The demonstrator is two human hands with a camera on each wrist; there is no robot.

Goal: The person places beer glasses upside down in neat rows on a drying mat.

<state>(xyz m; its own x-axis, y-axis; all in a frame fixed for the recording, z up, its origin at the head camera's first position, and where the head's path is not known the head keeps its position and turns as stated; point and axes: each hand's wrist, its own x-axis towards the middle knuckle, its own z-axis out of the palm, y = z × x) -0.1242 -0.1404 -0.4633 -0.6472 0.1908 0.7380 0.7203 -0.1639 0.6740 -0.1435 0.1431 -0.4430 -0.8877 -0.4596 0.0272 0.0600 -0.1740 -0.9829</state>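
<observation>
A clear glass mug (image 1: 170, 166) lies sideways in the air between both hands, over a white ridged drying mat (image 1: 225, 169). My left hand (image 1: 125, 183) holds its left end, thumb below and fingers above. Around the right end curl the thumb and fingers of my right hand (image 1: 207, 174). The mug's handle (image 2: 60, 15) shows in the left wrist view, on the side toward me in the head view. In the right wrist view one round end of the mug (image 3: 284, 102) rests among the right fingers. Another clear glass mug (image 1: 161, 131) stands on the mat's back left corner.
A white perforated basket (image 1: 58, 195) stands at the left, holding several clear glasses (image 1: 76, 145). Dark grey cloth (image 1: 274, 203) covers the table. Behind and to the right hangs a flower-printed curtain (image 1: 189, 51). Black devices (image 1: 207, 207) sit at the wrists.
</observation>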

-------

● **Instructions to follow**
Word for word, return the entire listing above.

● **Solution**
The demonstrator is two human hands with a camera on each wrist; there is no robot.

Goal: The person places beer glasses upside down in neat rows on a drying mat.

<state>(xyz m; its own x-axis, y-axis; all in a frame fixed for the recording, z up, its origin at the head camera's first position, and where the head's path is not known the head keeps its position and turns as stated; point and axes: each hand's wrist, its own x-axis towards the middle knuckle, its own z-axis out of the palm, y = z × x) -0.1242 -0.1404 -0.4633 -0.6472 0.1908 0.7380 0.7203 -0.1639 0.6740 -0.1435 0.1431 -0.4430 -0.8877 -0.4596 0.0272 0.0600 -0.1740 -0.9829</state>
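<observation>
A clear glass mug (image 1: 170, 166) lies sideways in the air between both hands, over a white ridged drying mat (image 1: 225, 169). My left hand (image 1: 125, 183) holds its left end, thumb below and fingers above. Around the right end curl the thumb and fingers of my right hand (image 1: 207, 174). The mug's handle (image 2: 60, 15) shows in the left wrist view, on the side toward me in the head view. In the right wrist view one round end of the mug (image 3: 284, 102) rests among the right fingers. Another clear glass mug (image 1: 161, 131) stands on the mat's back left corner.
A white perforated basket (image 1: 58, 195) stands at the left, holding several clear glasses (image 1: 76, 145). Dark grey cloth (image 1: 274, 203) covers the table. Behind and to the right hangs a flower-printed curtain (image 1: 189, 51). Black devices (image 1: 207, 207) sit at the wrists.
</observation>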

What the exercise asked for is now complete.